At 0800 (2 hrs after dexamethasone or saline [vehicle] injection), some pups within each litter (Basal) were decapitated and trunk blood was pooled (3 pups/sample). Each pool was considered N=1 for statistical analysis. Pituitary glands were quickly removed, and the anterior lobe was dissected from the neurointermediate lobe.
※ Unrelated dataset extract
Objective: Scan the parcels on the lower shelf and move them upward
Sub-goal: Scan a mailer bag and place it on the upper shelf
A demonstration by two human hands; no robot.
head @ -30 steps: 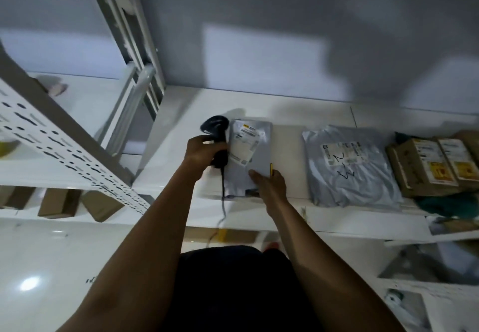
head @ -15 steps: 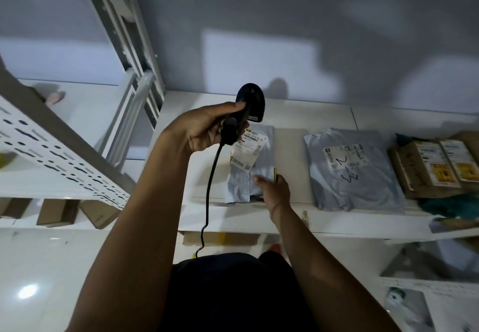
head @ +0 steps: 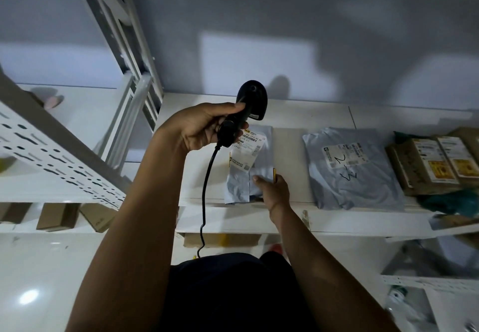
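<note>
Left hand (head: 204, 127) is gripping the scanner (head: 252, 98) right over the parcel (head: 263, 158); right hand (head: 274, 191) is pinching its near end.

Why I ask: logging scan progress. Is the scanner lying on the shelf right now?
No, the left hand grips the scanner and holds it in the air over the small grey parcel.
</note>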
The anterior pituitary lobes of 3 pups were pooled for each sample and frozen in liquid nitrogen. Each pool was considered N=1 for statistical analysis. The remaining pups (+CRH) within each litter were weighed and injected ip with 10 ug/kg of CRH (Bachem; diluted in phosphate-buffered saline; 10 uL per gram body weight). The CRH-injected pups were decapitated 30 min later. Each litter, therefore, provided four pooled plasma samples (two basal; two +CRH) and 1–2 pooled basal anterior pituitary samples. (Not every anterior pituitary was successfully retrieved.) A vehicle control for CRH injection was omitted because injection stress does not activate the neonatal HPA axis (Arai & Widmaier, 1991; Walker et al. 1986a).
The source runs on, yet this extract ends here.